I have a 5090 machine sitting idle that I'm considering turning into a machine for my own small team (3 devs).

Are you willing to share any lessons learned, etc. that I could make use of? We are evaluating paying for a SOTA sub or trying this, and the talk about Qwen3.6-27B makes me want to try deploying this machine.

Sell the machine for $4K, use it to pay for Codex Pro for everyone for a year. Everyone will be significantly more productive and happy.

It's not even a real comparison if they are actually using them for coding.

If you are deploying always running agents (e.g. monitoring logs and services) then sure - a QWEN local server is a good choice. But for coding the cost in productivity of using a lower performing model is way too high.

The 5h quota of Codex Pro on GPT 5.4 Medium lasts me for around an hour and a half, maybe 2 hours. And this is already the "savy" setup. Enable GPT 5.5 High fast and you will be beached in 30 minutes with active development.

For continues all day work you definitely need a higher tier sub level.

I'm actually looking into deploying a GPU at my company because we can not give out our code. Qwen 3.6 looks good

this might be true for the plus account. For the "Pro" tier ($100-$200/month) the 5h limit is never a problem.

Right, I did swap that. Still, you have to pay that 4k then every year and give out the code. I also assume that prices will go up as no AI company (but NVIDIA -> selling shovels) is currently making any money.

For some projects the giving out the code part might be ok (i use Codex there too) but for the core app at the company I'm working at there is currently a strict no-AI policy. A local GPU solves this.

Anyone who frivolously suggests throwing away possible independence in favor of dependence on a Silicon Valley company is either incredibly naïve or acting in bad faith.

Not necessarily so. I can see how a bid to predict how thing will be in 1 year in AI-based coding is likely a losing one. So the idea is to extract the maximum value now, and turn it into profits that would buy you whatever is adequate for the next steps. For comparison, the AI-based coding landscape a year ago, in May 2025, wasn't even close to what we have now, and half the key tools did not exist.
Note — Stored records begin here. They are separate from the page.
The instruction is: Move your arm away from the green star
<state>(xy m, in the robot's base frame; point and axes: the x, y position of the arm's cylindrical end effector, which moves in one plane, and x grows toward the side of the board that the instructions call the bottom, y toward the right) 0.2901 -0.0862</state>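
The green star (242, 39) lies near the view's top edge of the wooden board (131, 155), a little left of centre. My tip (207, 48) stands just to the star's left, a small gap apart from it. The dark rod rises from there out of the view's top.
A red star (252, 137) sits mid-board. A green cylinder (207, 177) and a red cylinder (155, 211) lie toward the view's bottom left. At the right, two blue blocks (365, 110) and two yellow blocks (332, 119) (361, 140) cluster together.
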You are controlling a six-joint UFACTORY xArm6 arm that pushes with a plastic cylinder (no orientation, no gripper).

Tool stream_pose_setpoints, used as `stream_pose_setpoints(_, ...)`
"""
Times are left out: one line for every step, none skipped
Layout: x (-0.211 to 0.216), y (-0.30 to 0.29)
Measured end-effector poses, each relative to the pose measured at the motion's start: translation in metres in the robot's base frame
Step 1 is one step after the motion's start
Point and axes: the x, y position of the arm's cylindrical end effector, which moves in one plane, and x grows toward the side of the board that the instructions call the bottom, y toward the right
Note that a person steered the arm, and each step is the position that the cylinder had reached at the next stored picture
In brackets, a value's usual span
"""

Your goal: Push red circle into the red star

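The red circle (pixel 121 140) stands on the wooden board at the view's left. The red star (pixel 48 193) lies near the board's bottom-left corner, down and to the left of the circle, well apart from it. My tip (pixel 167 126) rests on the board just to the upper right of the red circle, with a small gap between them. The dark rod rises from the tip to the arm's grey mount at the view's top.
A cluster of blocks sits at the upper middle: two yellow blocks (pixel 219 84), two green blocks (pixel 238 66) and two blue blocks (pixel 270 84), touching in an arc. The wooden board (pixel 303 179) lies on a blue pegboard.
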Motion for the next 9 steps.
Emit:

OTOH, as we see, the larger models demonstrate diminishing returns, smaller models demonstrate improvements, and hardware does not show any signs of becoming cheaper, so holding on existing decent GPUs may, too, be a winning strategy in longer term.

I'll choose not to respond to your personal attack.

But in term of actually running a dev team - you are free to use QWEN or another quantized local model that can run on an RTX 5090 for coding if it makes you feel more independence. However you would struggle and spend many many more hours achieving the same thing, with a lot more debugging time, long delays before it's done, and many more prompts.

It's just not the right approach. I use QWEN and other local models all the time, but for more clearly defined monitoring and classification tasks.